Then with everythign set up you can start your race... as long as you have all your kit with you (swim clothing, wetsuit if necessary, swim hat and goggles!)
Then after your swim, in Transition 1 (swim->bike)
- calmly but quickly find your bike - you'll know where it is from your pre-race lookaround.
- put down your swim stuff (wetsuit, hat, goggles)
- put on your bike stuff, with your number belt showing your number on your *back*.
- put on your helmet and do it up - it is *very important* you do this before you take your bike off its racking place
- take your bike off the rack and wheel it over to the "bike out"
- get on your bike - the marshalls will tell you when you can - and ride!
Then after your bike
- get off your bike where the marshalls tell you to - it can be really quite slow if you get off it too early - so make sure you know where the end point is (e.g. in Windsor this year there was a little extra bike section along the side of transition and lots of people got off before this section, costing them half a minute or more in wasted time)
- keep your helmet on!
- wheel your bike to the racking place and rack it
- get your helmet off
- change any clothes you need to change for the run leg - some people will change shoes, some will change sunglasses, hats, etc
- start running towards the "run out" and, as you do, turn your number belt around so that your number faces forwards.
That's it!
OK - I admit it did sound quite complicated, and the first couple of races it will probably feel quite complicated too. But don't let it stress you out. Keep calm during race set-up and then the transitions in the race itself will be simple too.

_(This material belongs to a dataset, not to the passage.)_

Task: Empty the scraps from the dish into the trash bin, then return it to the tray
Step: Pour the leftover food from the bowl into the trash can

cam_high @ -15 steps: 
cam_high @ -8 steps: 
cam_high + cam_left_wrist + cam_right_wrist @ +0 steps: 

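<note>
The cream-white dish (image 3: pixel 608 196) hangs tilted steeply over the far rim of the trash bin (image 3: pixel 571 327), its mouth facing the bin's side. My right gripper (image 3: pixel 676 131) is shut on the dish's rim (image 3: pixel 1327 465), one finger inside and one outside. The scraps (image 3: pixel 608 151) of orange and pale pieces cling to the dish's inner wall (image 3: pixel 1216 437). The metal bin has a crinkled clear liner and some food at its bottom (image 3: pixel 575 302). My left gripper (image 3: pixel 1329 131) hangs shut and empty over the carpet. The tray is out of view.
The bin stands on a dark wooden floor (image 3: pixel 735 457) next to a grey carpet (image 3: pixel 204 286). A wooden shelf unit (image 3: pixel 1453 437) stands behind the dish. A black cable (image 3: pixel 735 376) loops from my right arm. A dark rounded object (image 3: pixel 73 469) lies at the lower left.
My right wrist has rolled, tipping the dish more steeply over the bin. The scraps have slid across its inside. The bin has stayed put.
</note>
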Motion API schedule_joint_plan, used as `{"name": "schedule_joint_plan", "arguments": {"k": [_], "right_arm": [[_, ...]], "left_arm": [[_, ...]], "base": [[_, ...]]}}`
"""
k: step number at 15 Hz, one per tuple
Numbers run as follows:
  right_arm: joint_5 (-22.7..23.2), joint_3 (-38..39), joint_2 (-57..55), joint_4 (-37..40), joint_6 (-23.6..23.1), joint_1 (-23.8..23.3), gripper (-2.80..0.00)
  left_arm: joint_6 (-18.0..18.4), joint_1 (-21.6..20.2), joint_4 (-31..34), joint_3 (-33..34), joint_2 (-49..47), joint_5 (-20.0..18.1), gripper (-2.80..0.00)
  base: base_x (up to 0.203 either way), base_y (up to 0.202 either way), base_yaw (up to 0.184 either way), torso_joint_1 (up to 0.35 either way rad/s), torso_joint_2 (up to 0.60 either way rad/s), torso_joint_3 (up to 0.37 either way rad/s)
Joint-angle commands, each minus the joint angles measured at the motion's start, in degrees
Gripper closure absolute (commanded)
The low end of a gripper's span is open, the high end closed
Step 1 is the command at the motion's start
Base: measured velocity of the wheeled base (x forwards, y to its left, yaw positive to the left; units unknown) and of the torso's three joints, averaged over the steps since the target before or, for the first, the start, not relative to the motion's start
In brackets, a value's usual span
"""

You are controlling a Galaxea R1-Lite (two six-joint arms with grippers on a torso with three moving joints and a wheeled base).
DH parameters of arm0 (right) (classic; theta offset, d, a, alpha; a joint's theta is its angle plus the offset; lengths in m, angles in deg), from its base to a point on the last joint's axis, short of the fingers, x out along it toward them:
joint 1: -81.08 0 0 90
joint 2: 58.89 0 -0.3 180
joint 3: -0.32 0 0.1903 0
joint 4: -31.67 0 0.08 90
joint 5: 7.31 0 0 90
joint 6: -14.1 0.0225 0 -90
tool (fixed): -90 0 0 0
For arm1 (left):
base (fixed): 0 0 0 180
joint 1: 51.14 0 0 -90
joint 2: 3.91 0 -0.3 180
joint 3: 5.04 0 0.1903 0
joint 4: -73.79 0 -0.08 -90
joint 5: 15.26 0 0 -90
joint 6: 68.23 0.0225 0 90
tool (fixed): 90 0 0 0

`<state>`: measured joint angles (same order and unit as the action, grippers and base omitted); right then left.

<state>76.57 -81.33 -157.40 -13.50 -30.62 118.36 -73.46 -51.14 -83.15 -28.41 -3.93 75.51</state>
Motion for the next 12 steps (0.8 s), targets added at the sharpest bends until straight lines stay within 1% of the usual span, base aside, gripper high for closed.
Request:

Oh and one other important thing : *transitions are part of the race* - this is not a time to stop, clean your nails, dry your hair, etc. - treat the transition as Michael Schumacher treats his pitstops - get in and out as quickly as possible - when you are moving in transition you should be *running* not walking! Even in the longer triathlon races you will discover that people race the transitions quite fast - there's no point in pushing hard in the swim, bike and run if you are going to waste time in the getting changed bit.
*4 Training*
*- 4.1 Three sports - does that mean three times as much training?*
The simple answer to this is NO.
Most of us lead lives where we can't just keep adding on time for training - so there's no way you can train as hard at all 3 sports as you can if you are concentrating on just 1.
So what you will have to do is do less training on each individual event.

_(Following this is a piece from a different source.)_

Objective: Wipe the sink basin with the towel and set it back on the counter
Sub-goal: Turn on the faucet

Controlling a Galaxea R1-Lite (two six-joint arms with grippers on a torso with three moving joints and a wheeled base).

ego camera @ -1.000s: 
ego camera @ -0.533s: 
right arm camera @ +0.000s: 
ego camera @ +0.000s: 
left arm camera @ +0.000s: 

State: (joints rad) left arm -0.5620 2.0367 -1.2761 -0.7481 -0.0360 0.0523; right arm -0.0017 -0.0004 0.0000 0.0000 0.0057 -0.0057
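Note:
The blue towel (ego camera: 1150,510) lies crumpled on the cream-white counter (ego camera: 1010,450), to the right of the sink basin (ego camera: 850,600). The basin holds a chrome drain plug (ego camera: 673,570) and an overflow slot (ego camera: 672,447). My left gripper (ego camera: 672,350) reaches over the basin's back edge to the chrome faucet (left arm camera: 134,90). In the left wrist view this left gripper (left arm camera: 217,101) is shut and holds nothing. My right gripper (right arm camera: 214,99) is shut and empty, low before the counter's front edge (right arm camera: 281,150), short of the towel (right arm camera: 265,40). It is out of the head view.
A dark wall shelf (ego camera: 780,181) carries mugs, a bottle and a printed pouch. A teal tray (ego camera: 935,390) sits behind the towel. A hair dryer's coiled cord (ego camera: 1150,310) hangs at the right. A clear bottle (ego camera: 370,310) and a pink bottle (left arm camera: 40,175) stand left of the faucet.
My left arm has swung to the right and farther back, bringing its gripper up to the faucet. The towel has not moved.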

However, you will probably find that you do want to spend more time on training for triathlon in total than you do for just running on its own.
The good news is:
- you will probably find that parts of the training for 3 separate events complement each other quite well - e.g. that doing bike rides does help with your running fitness too.
- you will probably find that you can add more training in the 3 sports without getting injured than you can in just running - this seems to be especially the case because running puts quite a lot of strain on your body - whereas the non-load-bearing nature of swimming and biking don't put the body under quite so much strain - so you can do more of these activities each week without getting injured.
- you will probably find that training for 3 sports is more interesting (less repetitive) than just training for one.
*- 4.2 What's a brick?*
A brick is when you combine two activities in the same training session - e.g. when you do a cycle ride and then a run immediately afterwards. I find that these are especially helpful in getting your mind used to the odd physical sensations you get when competing in triathlon - I'm always amazed at how odd my legs feel on the run after cycling - with the biking muscles tired but the running muscles warmed up - and yet actually I've discovered my split times in the first parts of these runs are always very good.
I find that you don't need to do that many of these brick sessions (I think I've only done 3 or 4 short sessions this year!) but other people may tell you otherwise.
*- 4.3 Is there a 10% rule each week?*
This question came from a runner who had heard the very sensible advice that you shouldn't add more than 10% to your long run each week during training.
In response I've got to admit not heard anyone say that you shouldn't increase your swimming or biking by more than 10% a week.
However, it does seem quite sensible to follow some sort of pattern like this if you want to succeed at any sport - giant leaps are always going to risk injuries - much better to build slowly.
*- 4.4 Should I have an easy week every 4 weeks?*
Again, this question came from a runner... and it seems like good advice to me. If all you do is train hard, then expect to be tired!
If you are interested in finding out more about how to build a big training plan for a full season (or a whole career) then I recommend you take a look into some of the triathlon training books - Joe Friel's "Bible" has a lots of pages on how to structure a training year, including advice on base, build, race and recovery weeks within each training year.
*5 Clubs*
*- 5.1 Are triathlon clubs scary?*
Triathlon clubs are new. No really they are. Triathlon is such a new sport that the clubs are all really young - 10 years is old!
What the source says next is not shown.